» Information shown
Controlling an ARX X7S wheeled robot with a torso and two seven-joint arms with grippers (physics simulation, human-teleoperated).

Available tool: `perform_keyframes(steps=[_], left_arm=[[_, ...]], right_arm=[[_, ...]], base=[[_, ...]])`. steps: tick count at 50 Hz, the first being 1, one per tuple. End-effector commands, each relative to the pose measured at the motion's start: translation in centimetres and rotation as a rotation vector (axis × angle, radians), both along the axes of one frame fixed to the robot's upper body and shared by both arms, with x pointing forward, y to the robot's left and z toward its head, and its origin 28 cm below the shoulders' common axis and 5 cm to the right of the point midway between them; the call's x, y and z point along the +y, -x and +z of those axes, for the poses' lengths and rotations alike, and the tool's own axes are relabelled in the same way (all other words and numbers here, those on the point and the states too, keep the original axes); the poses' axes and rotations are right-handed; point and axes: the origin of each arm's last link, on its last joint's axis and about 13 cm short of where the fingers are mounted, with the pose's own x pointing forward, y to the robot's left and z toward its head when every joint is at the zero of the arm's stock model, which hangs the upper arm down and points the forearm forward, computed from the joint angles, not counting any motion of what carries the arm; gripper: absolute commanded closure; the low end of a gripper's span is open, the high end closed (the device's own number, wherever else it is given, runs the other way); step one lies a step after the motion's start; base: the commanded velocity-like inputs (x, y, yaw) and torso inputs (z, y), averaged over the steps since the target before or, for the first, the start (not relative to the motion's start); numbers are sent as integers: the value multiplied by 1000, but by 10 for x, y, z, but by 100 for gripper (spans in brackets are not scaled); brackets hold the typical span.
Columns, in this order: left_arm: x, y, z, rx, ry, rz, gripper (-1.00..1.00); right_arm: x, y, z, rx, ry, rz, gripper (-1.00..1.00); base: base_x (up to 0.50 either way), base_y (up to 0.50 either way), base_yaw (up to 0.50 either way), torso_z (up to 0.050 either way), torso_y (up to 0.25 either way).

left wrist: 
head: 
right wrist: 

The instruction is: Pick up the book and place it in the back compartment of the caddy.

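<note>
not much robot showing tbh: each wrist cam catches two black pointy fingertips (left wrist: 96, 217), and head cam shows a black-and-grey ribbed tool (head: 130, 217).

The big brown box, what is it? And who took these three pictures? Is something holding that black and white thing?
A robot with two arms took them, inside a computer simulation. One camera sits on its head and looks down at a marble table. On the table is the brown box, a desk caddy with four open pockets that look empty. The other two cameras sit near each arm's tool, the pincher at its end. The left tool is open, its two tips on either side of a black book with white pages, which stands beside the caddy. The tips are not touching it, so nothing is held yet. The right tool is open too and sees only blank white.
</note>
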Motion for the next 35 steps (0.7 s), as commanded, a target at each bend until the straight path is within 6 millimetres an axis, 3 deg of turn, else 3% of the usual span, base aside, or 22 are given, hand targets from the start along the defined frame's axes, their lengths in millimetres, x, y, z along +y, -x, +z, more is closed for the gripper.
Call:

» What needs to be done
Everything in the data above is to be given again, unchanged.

» Problem solution
Controlling an ARX X7S wheeled robot with a torso and two seven-joint arms with grippers (physics simulation, human-teleoperated).

Available tool: `perform_keyframes(steps=[_], left_arm=[[_, ...]], right_arm=[[_, ...]], base=[[_, ...]])`. steps: tick count at 50 Hz, the first being 1, one per tuple. End-effector commands, each relative to the pose measured at the motion's start: translation in centimetres and rotation as a rotation vector (axis × angle, radians), both along the axes of one frame fixed to the robot's upper body and shared by both arms, with x pointing forward, y to the robot's left and z toward its head, and its origin 28 cm below the shoulders' common axis and 5 cm to the right of the point midway between them; the call's x, y and z point along the +y, -x and +z of those axes, for the poses' lengths and rotations alike, and the tool's own axes are relabelled in the same way (all other words and numbers here, those on the point and the states too, keep the original axes); the poses' axes and rotations are right-handed; point and axes: the origin of each arm's last link, on its last joint's axis and about 13 cm short of where the fingers are mounted, with the pose's own x pointing forward, y to the robot's left and z toward its head when every joint is at the zero of the arm's stock model, which hangs the upper arm down and points the forearm forward, computed from the joint angles, not counting any motion of what carries the arm; gripper: absolute commanded closure; the low end of a gripper's span is open, the high end closed (the device's own number, wherever else it is given, runs the other way); step one lies a step after the motion's start; base: the commanded velocity-like inputs (x, y, yaw) and torso inputs (z, y), averaged over the steps since the target before or, for the first, the start (not relative to the motion's start); numbers are sent as integers: the value multiplied by 1000, but by 10 for x, y, z, but by 100 for gripper (spans in brackets are not scaled); brackets hold the typical span.
Columns, in this order: left_arm: x, y, z, rx, ry, rz, gripper (-1.00..1.00); right_arm: x, y, z, rx, ry, rz, gripper (-1.00..1.00); base: base_x (up to 0.50 either way), base_y (up to 0.50 either way), base_yaw (up to 0.50 either way), torso_z (up to 0.050 either way), torso_y (up to 0.25 either way).

left wrist: 
head: 
right wrist: 

The instruction is: Pick up the book and place it in the back compartment of the caddy.

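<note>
not much robot showing tbh: each wrist cam catches two black pointy fingertips (left wrist: 96, 217), and head cam shows a black-and-grey ribbed tool (head: 130, 217).

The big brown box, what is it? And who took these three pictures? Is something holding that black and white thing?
A robot with two arms took them, inside a computer simulation. One camera sits on its head and looks down at a marble table. On the table is the brown box, a desk caddy with four open pockets that look empty. The other two cameras sit near each arm's tool, the pincher at its end. The left tool is open, its two tips on either side of a black book with white pages, which stands beside the caddy. The tips are not touching it, so nothing is held yet. The right tool is open too and sees only blank white.
</note>
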Motion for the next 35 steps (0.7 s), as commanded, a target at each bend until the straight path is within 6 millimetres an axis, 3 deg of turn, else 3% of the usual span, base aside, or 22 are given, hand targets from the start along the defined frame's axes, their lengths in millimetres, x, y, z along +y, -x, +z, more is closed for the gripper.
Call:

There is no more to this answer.